Here's the challenge

~C8 =39 A?2V8 73J:C 8FG7 AF?JJC2ECP

DF?LHb=r_>b0%_0520<c8bPN

Its ROT 47

Org lbh pna'g fbyir guvf punyyratr!

sun{w3lC0m3_T0_da_k4g3!}

CB1 [50]

Here's the challenge

Given in CB1.wav

Its Amateur Radio Phonetic Alphabet

When we listen and convert cipher is :

hkcgxkznkojkyulsgxin

And try Caesar Cipher

Here's flag: BEWARETHEIDESOFMARCH its maybe lower case I dont remember exactly.

CB2 [100]

Here's the challenge

Given in CB2.wav

Its same thing again Phonetic Alphabet

But this time be careful in begining part he said :

Codeword : clarinet

And Cipher is : DBDAABEDDDDCDEACADBBDDADDEABBB

And as you can see cipher became only "A B C D E"

First idea come up Polybius Cipher, I divide and convert number version:

DB DA AB ED DD DC DE AC AD BB DD AD DE AB BB

42 41 12 54 44 43 45 13 14 22 44 14 45 12 22

and new cipher here is.

When you try Decode

Cipher : 42 41 12 54 44 43 45 13 14 22 44 14 45 12 22
Key: clarinet

You can use your code, by hand or quickly try online tool:

https://md5decrypt.net/en/Polybius-square/

flag is : polysquaresrule

CB3 [150]

Here's the challenge

Given in CB3.wav

Its same thing again Phonetic Alphabet

Begining part he said:

Codeword: prideful
Cipher  : XDXGFVVVXXAFVFFVADGDDXAGAAFDFFFF

Idk cipher what this is, but I just a bit google search like a identify cipher unique letters and order alphabetically

ADFGVX cipher

And when u quickly try to decode

https://www.dcode.fr/adfgvx-cipher

Cipher  : XDXGFVVVXXAFVFFVADGDDXAGAAFDFFFF
Key     : prideful 

Flag is g3rm4n3ncrypt10n

ArbCrypt [200]

Here's the challenge

This challenge made me crazy

They gave hint France0110 has a meaning, it relates to what was used to encode the message.
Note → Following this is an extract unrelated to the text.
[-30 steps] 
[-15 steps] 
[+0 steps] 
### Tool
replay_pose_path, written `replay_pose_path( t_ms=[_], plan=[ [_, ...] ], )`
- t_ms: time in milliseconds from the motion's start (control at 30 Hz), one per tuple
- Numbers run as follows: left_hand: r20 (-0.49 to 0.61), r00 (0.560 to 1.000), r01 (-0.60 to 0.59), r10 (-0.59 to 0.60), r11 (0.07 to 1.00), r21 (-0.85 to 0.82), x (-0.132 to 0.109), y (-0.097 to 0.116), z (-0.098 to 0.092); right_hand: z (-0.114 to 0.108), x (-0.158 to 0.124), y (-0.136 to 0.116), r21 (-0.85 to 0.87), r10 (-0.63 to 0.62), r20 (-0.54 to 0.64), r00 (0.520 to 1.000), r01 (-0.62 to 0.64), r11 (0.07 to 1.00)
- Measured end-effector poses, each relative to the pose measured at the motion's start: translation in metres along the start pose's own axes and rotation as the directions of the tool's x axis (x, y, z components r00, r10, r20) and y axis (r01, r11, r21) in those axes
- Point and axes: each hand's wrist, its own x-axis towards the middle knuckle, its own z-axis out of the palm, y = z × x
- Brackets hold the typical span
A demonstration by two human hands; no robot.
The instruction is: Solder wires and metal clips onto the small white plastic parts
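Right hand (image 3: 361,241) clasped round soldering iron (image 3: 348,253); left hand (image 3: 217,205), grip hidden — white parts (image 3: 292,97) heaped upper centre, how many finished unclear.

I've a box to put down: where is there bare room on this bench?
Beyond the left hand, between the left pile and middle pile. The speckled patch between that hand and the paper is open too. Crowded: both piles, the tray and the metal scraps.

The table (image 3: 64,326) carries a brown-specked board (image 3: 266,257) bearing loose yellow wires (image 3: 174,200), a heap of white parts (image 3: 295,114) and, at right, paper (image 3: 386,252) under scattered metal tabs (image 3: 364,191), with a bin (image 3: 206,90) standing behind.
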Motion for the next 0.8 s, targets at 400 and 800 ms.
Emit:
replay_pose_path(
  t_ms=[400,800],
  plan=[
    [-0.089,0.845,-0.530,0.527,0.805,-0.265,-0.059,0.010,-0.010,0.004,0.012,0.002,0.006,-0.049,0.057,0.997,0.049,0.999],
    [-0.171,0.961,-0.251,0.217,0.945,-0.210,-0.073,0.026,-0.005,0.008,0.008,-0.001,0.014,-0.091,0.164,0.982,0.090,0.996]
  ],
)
France Part is obviously = Vigenere Cipher

0110 = is obviously Xor operation Truth Table

but we got a base64 ciphertext, its must be xor part but there is no key.

Here's cipher

BBcEDAJCDBMIAxUHA3gQBxEXCwdCAwQPDhxCGRMNawYHBRgDDQcNBRAWGxZCABoUAHgQBREEDwIQDgtCCx8DFR4RaxwLGFIWERQVBxdCGQgPBBARChgBaxYSFRQRAgIGDQRCFxwYAgAEGXgHDhgRChQMChgDAlITDQAWFQgGQRcNFAAQQR0LGRsWAghCAhQaa3gGExwMQRMEFRkIEhQNQRUEERYRGxdCChsQBwQFGHgEFwQRGBkLCBcKQREUDgYUElIVGAJoEhUIBQQRGFIWERwWFxAYDhdoBhAOF1IPCAYOCBkYTAEFDBsJQQEHBQIQCxRoFwgXABYID1IQBgYUElIEBwEBF3gADRsEAAcYQRwUFQYUBFIKDRwDBFIaCBcEa1IRDR0ZABsBPgsEFy0KEwMSES0XDi0IBxc9BRQ9UEJSUENRUUdTWA8=

After read many times challenge description I recognized this part

It's pretty ARB-itrary. France0110.

I thought "ARB" may be key but its no luck a bit corrupted results.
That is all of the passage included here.